To find out how easy the recipes were, Rachel invited me to her family's world-famous Ballymaloe Cookery School just outside Cork in Ireland, to try my hand at making a few of her new dishes.

The school is quite simply out of this world. A stone's throw from the coast yet surrounded by rolling hills and farmland, its picturesque reputation is well deserved. The school now attracts pupils from all over the world.

While I was there, the 60-or-so students were busy readying menus for their final assessments that week. Nearly all produce used at the school is grown on site.
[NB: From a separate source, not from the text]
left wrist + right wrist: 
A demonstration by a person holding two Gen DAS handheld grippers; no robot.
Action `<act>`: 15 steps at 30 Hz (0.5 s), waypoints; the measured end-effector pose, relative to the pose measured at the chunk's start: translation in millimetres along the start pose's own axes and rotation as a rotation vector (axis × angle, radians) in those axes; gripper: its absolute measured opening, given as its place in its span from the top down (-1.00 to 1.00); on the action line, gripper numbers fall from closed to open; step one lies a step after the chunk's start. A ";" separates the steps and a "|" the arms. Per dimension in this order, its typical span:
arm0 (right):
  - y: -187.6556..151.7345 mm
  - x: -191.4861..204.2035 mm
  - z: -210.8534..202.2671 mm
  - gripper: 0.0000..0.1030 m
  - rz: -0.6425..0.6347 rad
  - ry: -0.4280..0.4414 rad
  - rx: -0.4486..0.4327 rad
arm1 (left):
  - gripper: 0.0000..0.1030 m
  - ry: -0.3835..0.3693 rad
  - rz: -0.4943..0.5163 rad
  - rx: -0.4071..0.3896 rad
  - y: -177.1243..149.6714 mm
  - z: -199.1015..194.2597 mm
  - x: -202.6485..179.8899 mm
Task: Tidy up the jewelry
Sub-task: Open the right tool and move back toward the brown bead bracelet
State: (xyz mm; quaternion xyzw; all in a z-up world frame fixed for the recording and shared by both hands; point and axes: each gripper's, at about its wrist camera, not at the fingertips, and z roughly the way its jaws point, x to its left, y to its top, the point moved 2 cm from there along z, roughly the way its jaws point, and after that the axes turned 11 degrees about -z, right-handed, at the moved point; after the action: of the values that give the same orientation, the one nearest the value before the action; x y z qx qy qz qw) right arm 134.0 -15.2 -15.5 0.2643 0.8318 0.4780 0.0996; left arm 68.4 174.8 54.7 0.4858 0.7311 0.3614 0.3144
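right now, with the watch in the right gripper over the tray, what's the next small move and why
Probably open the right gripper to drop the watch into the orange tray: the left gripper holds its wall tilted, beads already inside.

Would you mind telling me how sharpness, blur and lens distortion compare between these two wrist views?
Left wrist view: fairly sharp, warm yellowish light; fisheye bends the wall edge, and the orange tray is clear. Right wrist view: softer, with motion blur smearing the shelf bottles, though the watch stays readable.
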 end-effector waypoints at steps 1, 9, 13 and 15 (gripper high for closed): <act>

There are chickens too, as well as cows and other assorted livestock.

During one of Rachel's three-hour demonstrations, she teaches the class how to de-bone and stuff a chicken, to butterfly a leg of lamb and, thanks to a local gamekeeper who’s brought in a brace of rabbits, how to skin and prepare an amazing stew.

Afterwards, we head off to the kitchen to prepare slightly less squeamish fare: vegetable laksa, which is a South-east Asian vegetarian noodle dish, prawn stir fry and, best of all, a baked ricotta and raspberry cheesecake.

Rachel's new Home Cooking series can be seen on Good Food each weeknight until October 7. As well as cooking delicious dishes, she'll also be visiting other chefs at home to find out what sort of food they eat.

"Another section of the show is here at the cookery school," she adds. "I show people how to cook for the family, or learn recipes their kids will want to eat.

"That's what I've tried to do with the new series and book; to make something for everyone."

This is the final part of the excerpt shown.